Time stretching of the GeV emission of GRBs: Fermi-LAT data vs geometrical model

TL;DR

This paper investigates the energy-dependent time stretching of GeV emission in gamma-ray bursts observed by Fermi-LAT, proposing a geometrical model to explain the diversity in observed light curve delays across different bursts.

Contribution

It introduces a simple geometrical model linking jet opening angle and photon energy, explaining the observed variability in high-energy emission delays in GRBs.

Findings

Higher-energy light curves can be stretched or compressed relative to lower-energy ones.

The proposed model matches observed fractions of GRBs in different energy bands.
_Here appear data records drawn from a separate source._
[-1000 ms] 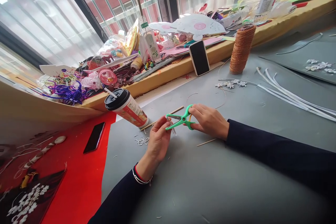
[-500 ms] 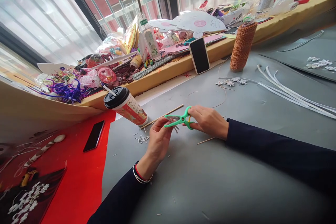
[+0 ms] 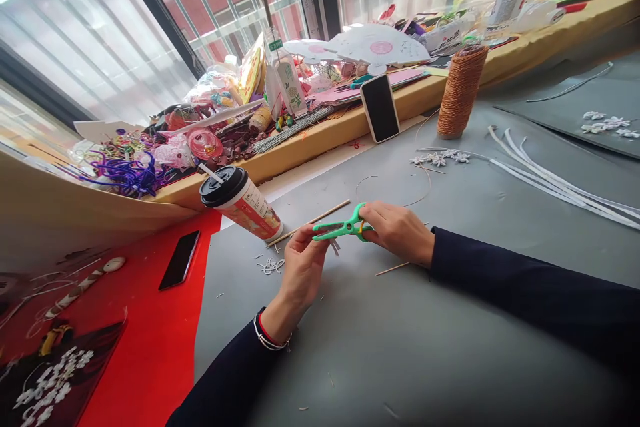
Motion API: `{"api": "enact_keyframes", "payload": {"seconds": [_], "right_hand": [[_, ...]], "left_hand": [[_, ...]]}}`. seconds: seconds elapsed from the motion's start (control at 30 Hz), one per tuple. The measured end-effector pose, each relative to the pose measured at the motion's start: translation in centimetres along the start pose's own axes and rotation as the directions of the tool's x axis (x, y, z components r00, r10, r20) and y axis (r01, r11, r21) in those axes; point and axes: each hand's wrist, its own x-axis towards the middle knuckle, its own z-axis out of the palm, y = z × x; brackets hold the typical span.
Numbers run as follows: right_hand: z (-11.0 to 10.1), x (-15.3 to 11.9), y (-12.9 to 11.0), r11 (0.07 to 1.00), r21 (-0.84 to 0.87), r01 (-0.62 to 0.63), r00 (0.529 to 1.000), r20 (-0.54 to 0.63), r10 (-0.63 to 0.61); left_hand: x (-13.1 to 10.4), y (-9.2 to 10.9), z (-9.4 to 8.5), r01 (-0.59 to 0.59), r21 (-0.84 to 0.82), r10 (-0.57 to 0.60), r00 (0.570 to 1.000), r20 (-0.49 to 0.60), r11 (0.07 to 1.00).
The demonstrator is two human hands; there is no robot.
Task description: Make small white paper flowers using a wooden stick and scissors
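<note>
My right hand [image 3: 395,230] is closed round the handles of green scissors [image 3: 349,228], whose blades point left and are nearly together. My left hand [image 3: 305,260] pinches a small white paper-like strip piece [image 3: 335,247] at the scissor tips; its loose ends hang below the blades, and the rest is hidden by fingers. Under the hands, white clippings [image 3: 271,265] lie on the grey mat. A thin wooden stick [image 3: 320,217] rests just behind my left hand, and a second stick [image 3: 393,269] lies partly under my right wrist.
A lidded paper cup [image 3: 245,203] stands behind my left hand. Farther back are a phone [image 3: 380,109], a brown twine spool [image 3: 463,90] and white flower pieces [image 3: 440,158]. White strips [image 3: 560,180] lie to the right. Another phone [image 3: 180,260] lies on the red cloth [image 3: 150,347].
The scissor blades have closed from a wider spread onto the strip. My right fingers have drawn the handles together; both hands stay in nearly the same place.
</note>
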Motion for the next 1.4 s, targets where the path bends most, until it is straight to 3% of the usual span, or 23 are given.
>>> {"api": "enact_keyframes", "payload": {"seconds": [0.43,0.6,0.7,0.83,0.97,1.1,1.2,1.27,1.33,1.4], "right_hand": [[0.1,-0.2,-0.2,0.998,0.068,-0.013,0.999,0.036,0.011],[0.1,0.1,0.1,0.970,0.156,-0.185,0.982,0.073,0.175],[-0.2,0.5,1.3,0.942,0.163,-0.294,0.956,0.045,0.291],[-0.1,0.4,4.0,0.925,0.168,-0.342,0.940,0.063,0.336],[1.1,0.6,7.2,0.895,0.155,-0.418,0.905,0.152,0.397],[2.6,1.8,9.3,0.845,0.090,-0.527,0.847,0.143,0.512],[2.9,2.7,8.3,0.873,0.108,-0.476,0.878,0.109,0.465],[2.6,3.0,6.3,0.883,0.276,-0.379,0.925,0.089,0.369],[2.0,3.1,3.8,0.807,0.501,-0.313,0.950,0.154,0.273],[1.6,3.0,1.5,0.718,0.623,-0.312,0.949,0.176,0.260]], "left_hand": [[0.1,0.0,-0.2,-0.014,-0.024,0.013,1.000,-0.019,1.000],[0.3,0.2,-0.4,0.038,-0.010,-0.038,0.999,-0.024,0.999],[0.3,0.3,-0.3,0.074,-0.008,-0.074,0.997,-0.038,0.997],[0.5,0.3,-0.3,0.054,0.024,-0.053,0.996,-0.066,0.998],[0.9,0.1,-0.4,0.032,0.077,-0.022,0.992,-0.122,0.997],[1.5,-0.5,-0.6,0.005,0.234,0.029,0.989,-0.144,0.972],[2.0,-1.1,-0.4,-0.040,0.326,0.084,0.989,-0.123,0.945],[2.4,-1.5,-0.1,-0.061,0.350,0.110,0.986,-0.122,0.935],[2.7,-1.8,0.2,-0.073,0.359,0.127,0.984,-0.128,0.930],[3.0,-2.1,0.5,-0.085,0.363,0.142,0.981,-0.134,0.928]]}}
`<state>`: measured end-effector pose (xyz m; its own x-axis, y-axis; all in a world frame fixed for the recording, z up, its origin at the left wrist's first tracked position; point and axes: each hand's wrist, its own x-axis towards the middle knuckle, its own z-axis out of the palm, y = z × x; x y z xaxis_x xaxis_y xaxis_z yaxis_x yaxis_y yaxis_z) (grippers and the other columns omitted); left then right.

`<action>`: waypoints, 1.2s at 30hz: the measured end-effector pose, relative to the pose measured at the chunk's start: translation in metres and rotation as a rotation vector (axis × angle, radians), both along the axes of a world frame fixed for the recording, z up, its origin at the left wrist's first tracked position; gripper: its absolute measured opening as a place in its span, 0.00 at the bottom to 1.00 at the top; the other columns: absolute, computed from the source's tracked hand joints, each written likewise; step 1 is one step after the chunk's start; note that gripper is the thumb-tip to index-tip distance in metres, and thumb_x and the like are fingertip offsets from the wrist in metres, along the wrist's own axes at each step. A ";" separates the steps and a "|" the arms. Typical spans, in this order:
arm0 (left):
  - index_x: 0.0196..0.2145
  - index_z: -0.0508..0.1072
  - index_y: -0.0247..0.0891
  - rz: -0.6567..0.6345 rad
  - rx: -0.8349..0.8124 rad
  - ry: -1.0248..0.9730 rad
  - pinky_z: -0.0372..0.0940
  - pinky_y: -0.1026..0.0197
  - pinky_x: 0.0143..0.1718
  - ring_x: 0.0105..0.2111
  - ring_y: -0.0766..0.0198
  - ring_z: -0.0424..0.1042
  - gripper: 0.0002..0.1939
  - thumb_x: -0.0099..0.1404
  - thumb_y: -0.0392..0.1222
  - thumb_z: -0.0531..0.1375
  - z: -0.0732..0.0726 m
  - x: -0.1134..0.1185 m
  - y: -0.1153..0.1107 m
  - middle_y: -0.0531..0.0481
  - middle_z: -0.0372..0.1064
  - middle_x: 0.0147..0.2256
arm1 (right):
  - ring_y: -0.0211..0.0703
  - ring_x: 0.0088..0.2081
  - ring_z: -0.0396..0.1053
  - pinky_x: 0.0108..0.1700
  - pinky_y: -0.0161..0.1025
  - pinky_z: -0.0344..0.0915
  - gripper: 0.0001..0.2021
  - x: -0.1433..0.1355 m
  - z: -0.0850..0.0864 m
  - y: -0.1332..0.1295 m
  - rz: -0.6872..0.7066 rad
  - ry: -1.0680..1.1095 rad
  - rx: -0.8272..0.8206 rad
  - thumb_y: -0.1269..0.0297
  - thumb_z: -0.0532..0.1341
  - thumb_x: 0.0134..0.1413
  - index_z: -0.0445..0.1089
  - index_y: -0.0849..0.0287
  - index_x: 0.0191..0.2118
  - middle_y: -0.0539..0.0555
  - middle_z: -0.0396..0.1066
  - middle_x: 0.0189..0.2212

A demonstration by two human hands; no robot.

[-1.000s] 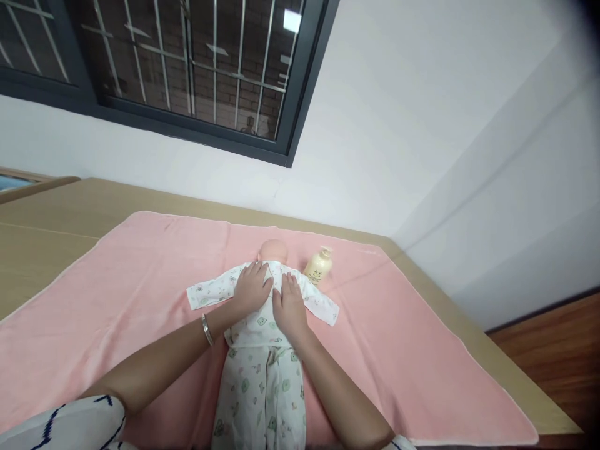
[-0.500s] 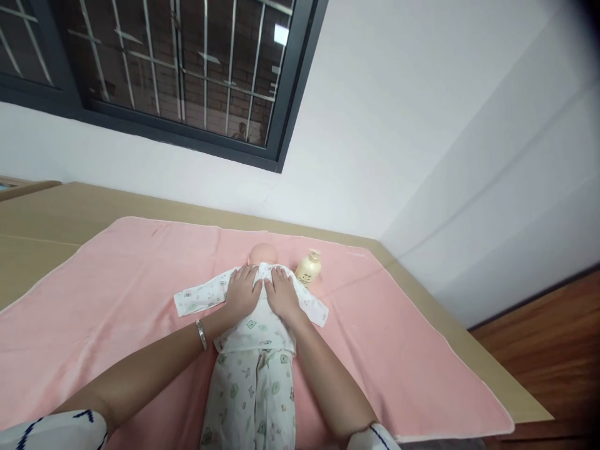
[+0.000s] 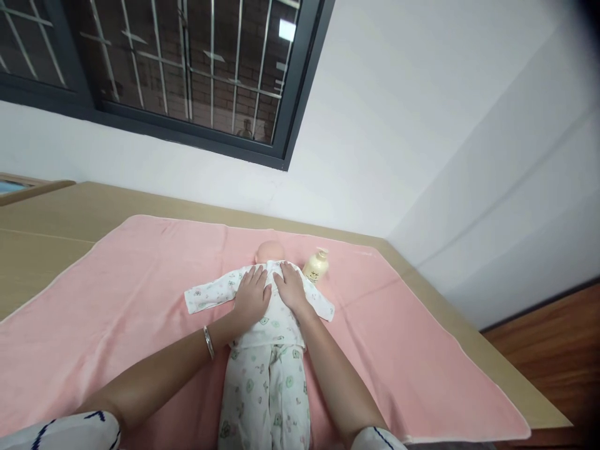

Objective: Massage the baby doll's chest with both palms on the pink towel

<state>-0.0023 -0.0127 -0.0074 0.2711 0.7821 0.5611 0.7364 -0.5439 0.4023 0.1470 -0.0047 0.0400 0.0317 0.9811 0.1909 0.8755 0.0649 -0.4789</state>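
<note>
A doll [image 3: 270,251] lies on a pink blanket [image 3: 154,275], its head away from me and its face not visible. It wears a white patterned top [image 3: 276,325] with the sleeves spread out, and matching trousers [image 3: 265,394]. My left hand [image 3: 252,295] rests flat on the left part of the top, below the shoulder. On the right part lies my right hand [image 3: 289,286], fingers stretched out. Between the hands a narrow strip of the top shows. Neither hand holds anything.
A pale yellow pump bottle [image 3: 315,266] stands on the blanket just right of the doll's shoulder. The wooden tabletop [image 3: 112,197] shows around the blanket. Behind it are a white wall [image 3: 375,112] and a barred window [image 3: 187,69]. Brown wood [image 3: 557,350] is at the right.
The whole view has shifted, so the doll and bottle appear slightly further right. My left hand sits a little lower on the top, and the gap between my hands is slightly wider.
</note>
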 end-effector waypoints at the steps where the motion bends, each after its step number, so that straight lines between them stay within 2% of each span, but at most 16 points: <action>1: 0.61 0.63 0.32 0.006 -0.020 0.002 0.53 0.42 0.63 0.66 0.46 0.53 0.24 0.70 0.43 0.48 0.000 -0.001 0.003 0.38 0.61 0.62 | 0.52 0.68 0.48 0.68 0.54 0.41 0.27 -0.004 0.000 -0.002 -0.011 -0.002 0.009 0.56 0.48 0.66 0.57 0.65 0.65 0.64 0.54 0.66; 6: 0.60 0.64 0.32 0.017 -0.145 0.041 0.53 0.41 0.62 0.64 0.45 0.57 0.24 0.69 0.43 0.49 0.008 -0.008 0.032 0.37 0.63 0.61 | 0.60 0.69 0.44 0.67 0.58 0.41 0.28 -0.030 -0.011 -0.032 -0.114 -0.028 0.069 0.58 0.46 0.67 0.56 0.71 0.65 0.68 0.52 0.66; 9: 0.60 0.64 0.34 0.003 -0.136 0.039 0.53 0.43 0.63 0.63 0.48 0.58 0.24 0.69 0.42 0.49 0.009 -0.009 0.037 0.39 0.64 0.61 | 0.60 0.70 0.41 0.67 0.58 0.44 0.29 -0.039 -0.019 -0.049 -0.119 -0.030 0.074 0.57 0.46 0.67 0.55 0.70 0.66 0.67 0.49 0.67; 12: 0.59 0.64 0.34 0.030 -0.079 0.014 0.52 0.42 0.63 0.64 0.48 0.57 0.23 0.70 0.43 0.48 0.005 -0.006 0.027 0.38 0.64 0.60 | 0.56 0.69 0.44 0.67 0.54 0.47 0.28 -0.035 -0.017 -0.047 -0.119 0.029 0.029 0.57 0.44 0.67 0.56 0.68 0.66 0.64 0.51 0.67; 17: 0.59 0.65 0.35 -0.021 -0.016 -0.101 0.52 0.41 0.64 0.65 0.50 0.56 0.23 0.71 0.43 0.45 -0.006 -0.006 0.004 0.39 0.63 0.61 | 0.56 0.69 0.46 0.67 0.56 0.47 0.28 -0.022 0.007 -0.033 -0.089 0.060 0.000 0.58 0.48 0.65 0.57 0.68 0.65 0.66 0.52 0.66; 20: 0.61 0.62 0.37 -0.053 -0.003 -0.213 0.52 0.43 0.65 0.65 0.54 0.55 0.23 0.72 0.43 0.43 -0.011 -0.010 0.001 0.42 0.62 0.61 | 0.56 0.69 0.47 0.67 0.56 0.45 0.26 -0.026 0.019 -0.037 -0.050 -0.021 0.119 0.62 0.51 0.63 0.61 0.67 0.63 0.66 0.53 0.66; 23: 0.62 0.61 0.36 -0.042 0.023 -0.304 0.51 0.43 0.66 0.65 0.54 0.54 0.24 0.73 0.43 0.41 -0.014 -0.013 0.001 0.40 0.61 0.62 | 0.53 0.69 0.44 0.69 0.55 0.41 0.25 -0.035 0.018 -0.042 0.047 -0.071 0.216 0.64 0.50 0.63 0.61 0.65 0.63 0.62 0.52 0.67; 26: 0.61 0.61 0.35 -0.023 0.042 -0.340 0.50 0.42 0.66 0.66 0.53 0.52 0.24 0.74 0.44 0.41 -0.015 -0.015 0.000 0.38 0.57 0.64 | 0.53 0.69 0.47 0.69 0.55 0.42 0.23 -0.039 0.013 -0.042 0.147 -0.080 0.161 0.65 0.51 0.62 0.65 0.64 0.61 0.61 0.56 0.65; 29: 0.60 0.63 0.36 -0.007 0.031 -0.344 0.51 0.41 0.65 0.67 0.50 0.50 0.23 0.74 0.45 0.42 -0.016 -0.016 -0.002 0.38 0.52 0.66 | 0.51 0.68 0.48 0.68 0.52 0.46 0.24 -0.037 0.014 -0.038 0.071 -0.022 0.225 0.65 0.51 0.61 0.65 0.64 0.61 0.61 0.55 0.66; 31: 0.59 0.63 0.36 -0.007 0.013 -0.349 0.51 0.41 0.65 0.67 0.50 0.50 0.23 0.74 0.45 0.42 -0.013 -0.015 -0.005 0.38 0.50 0.66 | 0.51 0.69 0.47 0.68 0.52 0.47 0.25 -0.034 0.016 -0.036 0.032 -0.011 0.276 0.64 0.51 0.61 0.63 0.65 0.62 0.62 0.53 0.66; 33: 0.59 0.63 0.37 -0.013 -0.007 -0.368 0.50 0.40 0.65 0.67 0.50 0.50 0.22 0.74 0.45 0.43 -0.002 -0.015 -0.009 0.39 0.51 0.66 | 0.53 0.69 0.47 0.68 0.54 0.45 0.25 -0.032 0.017 -0.035 0.080 -0.048 0.244 0.63 0.52 0.61 0.62 0.65 0.62 0.62 0.54 0.66; 36: 0.59 0.64 0.39 -0.043 -0.012 -0.434 0.52 0.41 0.65 0.66 0.51 0.51 0.22 0.74 0.45 0.42 0.031 -0.022 -0.024 0.41 0.52 0.65 | 0.54 0.68 0.49 0.68 0.56 0.45 0.24 -0.029 0.014 -0.036 0.175 -0.078 0.171 0.61 0.52 0.63 0.63 0.61 0.62 0.61 0.55 0.66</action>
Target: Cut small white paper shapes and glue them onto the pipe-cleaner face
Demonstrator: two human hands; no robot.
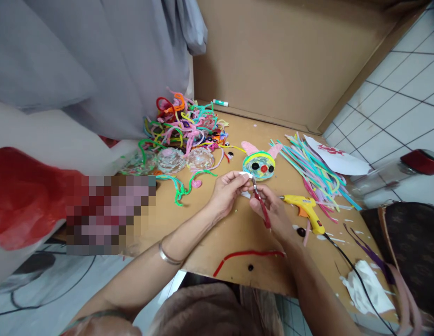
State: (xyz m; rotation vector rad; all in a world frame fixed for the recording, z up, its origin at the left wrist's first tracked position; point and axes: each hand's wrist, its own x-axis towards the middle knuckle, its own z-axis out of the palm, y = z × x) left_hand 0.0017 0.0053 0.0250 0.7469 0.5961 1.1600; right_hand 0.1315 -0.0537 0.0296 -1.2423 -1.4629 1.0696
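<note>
Between its fingers my left hand (228, 192) pinches a small white piece of paper (245, 175). My right hand (273, 209) is closed on red-handled scissors (261, 205), whose blades point up at the paper's edge. Just beyond both hands lies a round, clear animal face (262, 167) with pink ears, a yellow and green band, black button eyes and a red nose. Another white scrap (245, 194) shows below my left fingers. To the right of my right hand rests a yellow glue gun (309, 210) with a black cord.
Tangled colourful pipe cleaners (188, 119) and clear discs (201, 159) crowd the back left. A bundle of straight pipe cleaners (308, 163) lies right, near a bag (406, 252) and crumpled tissue (369, 287). A red pipe cleaner (248, 253) lies by the front edge.
</note>
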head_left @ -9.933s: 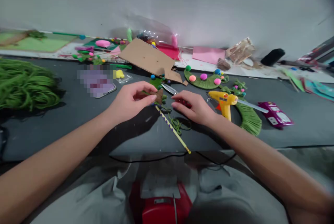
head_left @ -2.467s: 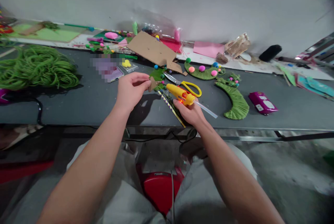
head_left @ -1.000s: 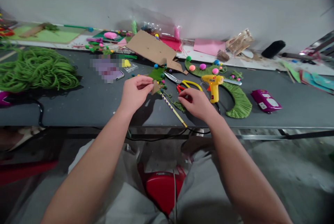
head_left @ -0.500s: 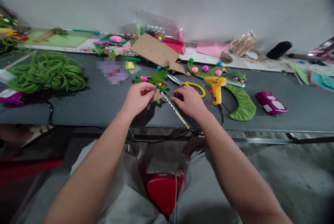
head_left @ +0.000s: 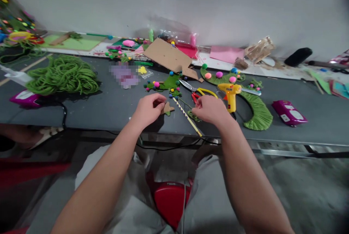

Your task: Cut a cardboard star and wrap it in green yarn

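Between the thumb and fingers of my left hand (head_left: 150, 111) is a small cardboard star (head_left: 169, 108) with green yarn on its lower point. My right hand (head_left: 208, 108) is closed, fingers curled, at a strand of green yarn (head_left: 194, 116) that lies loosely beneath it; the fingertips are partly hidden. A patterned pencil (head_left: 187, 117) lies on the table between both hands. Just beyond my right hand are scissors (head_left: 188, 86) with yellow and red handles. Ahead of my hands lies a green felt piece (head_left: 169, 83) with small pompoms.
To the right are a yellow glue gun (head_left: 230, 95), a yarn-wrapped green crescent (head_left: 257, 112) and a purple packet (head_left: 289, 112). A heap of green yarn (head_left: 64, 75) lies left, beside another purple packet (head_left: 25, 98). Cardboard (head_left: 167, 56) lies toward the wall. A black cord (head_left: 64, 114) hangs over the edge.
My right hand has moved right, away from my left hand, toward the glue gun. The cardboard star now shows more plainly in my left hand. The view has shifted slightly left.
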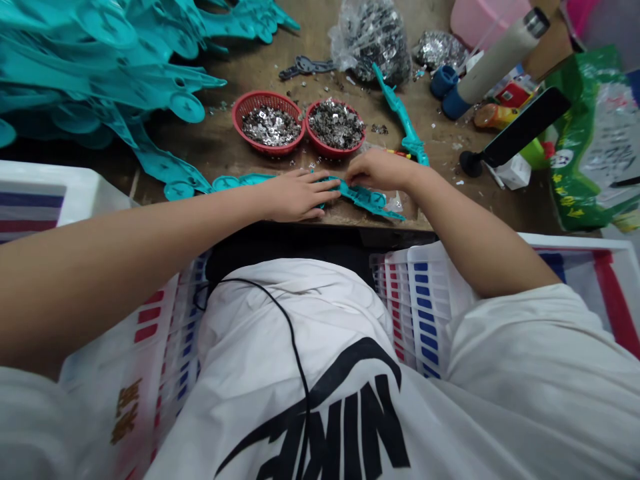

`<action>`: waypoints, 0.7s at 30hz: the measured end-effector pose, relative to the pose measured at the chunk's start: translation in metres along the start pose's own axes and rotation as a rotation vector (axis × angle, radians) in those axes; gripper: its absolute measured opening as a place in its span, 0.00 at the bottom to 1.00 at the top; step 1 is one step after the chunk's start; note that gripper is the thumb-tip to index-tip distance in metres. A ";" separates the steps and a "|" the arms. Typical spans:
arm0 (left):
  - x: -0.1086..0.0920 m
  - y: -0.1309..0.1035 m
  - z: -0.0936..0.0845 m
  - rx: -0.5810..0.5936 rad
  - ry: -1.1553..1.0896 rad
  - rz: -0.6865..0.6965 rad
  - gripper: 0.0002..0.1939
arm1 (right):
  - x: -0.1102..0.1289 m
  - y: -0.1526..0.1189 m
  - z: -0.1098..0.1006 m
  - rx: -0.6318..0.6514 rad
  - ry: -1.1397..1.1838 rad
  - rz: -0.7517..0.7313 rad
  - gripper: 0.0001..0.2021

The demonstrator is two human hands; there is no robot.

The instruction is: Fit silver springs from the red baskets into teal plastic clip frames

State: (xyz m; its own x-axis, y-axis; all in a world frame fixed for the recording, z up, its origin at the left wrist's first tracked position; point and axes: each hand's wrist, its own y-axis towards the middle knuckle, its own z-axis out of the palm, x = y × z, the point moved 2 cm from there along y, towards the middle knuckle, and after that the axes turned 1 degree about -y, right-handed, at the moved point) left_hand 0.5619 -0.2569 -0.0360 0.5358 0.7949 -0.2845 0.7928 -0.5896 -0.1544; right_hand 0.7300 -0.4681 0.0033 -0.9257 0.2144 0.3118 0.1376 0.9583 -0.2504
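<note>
A long teal plastic part (373,199) lies along the front edge of the wooden table. My left hand (303,195) rests flat across its middle, fingers stretched out and slightly apart. Over the part's right half, my right hand (379,169) is closed in a pinch, its fingertips close to the teal surface. Whatever those fingertips hold, if anything, is hidden. Just beyond my hands stand two red baskets, the left one (237,123) and the right one (334,153), both filled with small shiny metal pieces (273,127).
Many teal parts (100,67) are heaped at the left. A single teal piece (400,113) lies behind my right hand. Farther back are a bag of metal pieces (375,40), a bottle (495,60) and a phone on a stand (525,130). Plastic crates (425,307) flank my lap.
</note>
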 end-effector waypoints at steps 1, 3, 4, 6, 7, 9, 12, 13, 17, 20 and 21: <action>0.000 0.000 0.000 0.002 0.005 -0.001 0.37 | 0.000 0.000 0.000 0.006 -0.014 -0.007 0.15; 0.001 0.000 0.001 -0.002 0.008 0.000 0.36 | 0.001 0.001 0.001 0.005 -0.044 -0.036 0.14; 0.001 0.000 0.001 -0.007 0.008 0.002 0.35 | 0.000 0.001 0.001 -0.002 -0.057 -0.062 0.14; 0.000 0.000 0.001 -0.020 0.005 0.011 0.33 | -0.001 0.000 0.001 -0.031 -0.070 -0.125 0.13; 0.000 0.000 0.002 -0.027 0.002 0.017 0.32 | -0.003 -0.001 0.001 -0.052 -0.069 -0.152 0.13; 0.001 0.000 0.003 -0.044 -0.004 0.029 0.29 | -0.008 -0.001 0.003 -0.084 -0.062 -0.183 0.15; 0.003 0.001 0.006 -0.061 0.003 0.039 0.27 | -0.013 0.001 0.007 -0.075 -0.063 -0.175 0.19; 0.003 0.001 0.006 -0.063 0.009 0.042 0.26 | -0.013 0.001 0.008 -0.063 -0.070 -0.170 0.19; 0.003 0.000 0.006 -0.062 0.003 0.050 0.24 | -0.006 0.001 0.007 -0.044 -0.098 -0.136 0.18; 0.007 -0.004 0.006 -0.063 -0.025 0.030 0.23 | -0.002 -0.004 0.000 -0.100 -0.070 -0.092 0.20; 0.010 -0.006 0.006 -0.065 -0.034 0.012 0.23 | -0.001 -0.006 -0.003 -0.130 -0.050 -0.079 0.20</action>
State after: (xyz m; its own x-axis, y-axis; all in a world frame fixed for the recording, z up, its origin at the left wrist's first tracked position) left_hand 0.5606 -0.2461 -0.0432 0.5359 0.7820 -0.3183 0.8043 -0.5875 -0.0890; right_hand 0.7312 -0.4741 0.0068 -0.9512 0.1311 0.2793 0.1053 0.9888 -0.1055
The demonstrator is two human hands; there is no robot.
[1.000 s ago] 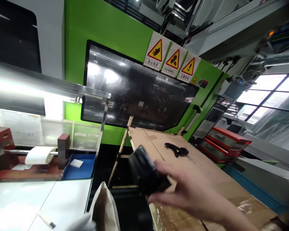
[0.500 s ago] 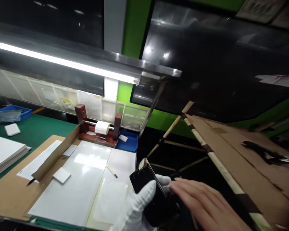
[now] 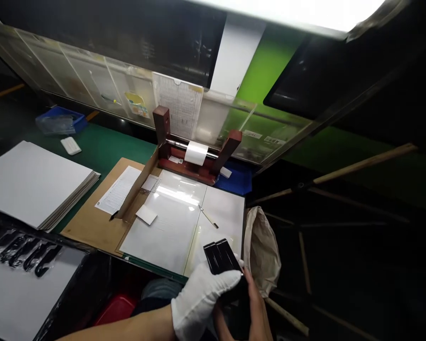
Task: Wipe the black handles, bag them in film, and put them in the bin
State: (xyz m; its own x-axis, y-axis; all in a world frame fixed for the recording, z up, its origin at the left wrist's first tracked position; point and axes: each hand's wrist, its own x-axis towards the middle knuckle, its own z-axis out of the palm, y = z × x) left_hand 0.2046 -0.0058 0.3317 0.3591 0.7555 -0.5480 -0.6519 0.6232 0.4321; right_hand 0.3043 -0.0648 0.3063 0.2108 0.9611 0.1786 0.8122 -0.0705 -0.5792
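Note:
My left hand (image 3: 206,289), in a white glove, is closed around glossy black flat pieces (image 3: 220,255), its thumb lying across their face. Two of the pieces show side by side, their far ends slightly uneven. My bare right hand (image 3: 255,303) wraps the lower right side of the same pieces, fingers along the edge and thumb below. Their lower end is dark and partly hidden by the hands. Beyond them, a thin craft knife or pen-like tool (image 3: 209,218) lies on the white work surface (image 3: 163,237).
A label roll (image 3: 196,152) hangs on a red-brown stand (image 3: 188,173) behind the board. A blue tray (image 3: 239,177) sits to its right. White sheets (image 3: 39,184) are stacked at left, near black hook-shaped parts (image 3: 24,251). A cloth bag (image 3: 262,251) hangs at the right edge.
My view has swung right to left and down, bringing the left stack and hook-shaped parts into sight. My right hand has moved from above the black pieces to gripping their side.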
Predicted distribution of stretching factors can be tested with future data.

Abstract

It is known that the high energy $(> 100\,\text{MeV})$ emission of gamma-ray bursts is delayed with respect to the low energy emission. However, the dependence of light curves on energy has not been studied for the high energy bands. In this paper we consider the bursts observed by Fermi LAT from 2008 August 4 to 2011 August 1, for which at least $10$ photons were observed with the energy greater than $1\,\text{GeV}$. These include $4$ bursts: GRB 080916C, GRB 090510, GRB 090902B, and GRB 090926A. We use the Kolmogorov-Smirnov test to compare the light curves in the two bands, $100\,\text{MeV} < E < 1\,\text{GeV}$ and $E > 1\,\text{GeV}$. For GRB 080916C and GRB 090510 the light curves in the two bands are statistically compatible. However, for GRB 090926A, the higher-energy light curve is stretched compared to the lower-energy one with a statistical significance of $3.3 \sigma$ and, for GRB 090902B, on the contrary, the lower-energy curve is stretched with $2.3 \sigma$ significance. We argue that the observed diversity of stretching factors may be explained in a simple geometrical model. The model assumes that the jet opening angle depends on the emission energy in a way that the most energetic photons are radiated near the axis of the jet. All the bursts are considered equivalent in their rest frames and the observed light curves differ only due to different redshifts and view directions. The model conforms to the total burst energy constraint and matches the Fermi LAT observations of the fraction of GRBs visible in $100\,\text{MeV} < E < 1\,\text{GeV}$ band, which may be observed at higher energies. The model predicts the distribution of observable stretching factors, which may be tested in the future data. Finally, we propose a method to estimate observer's off-axis angle based on the stretching factor and the fraction of the high-energy photons.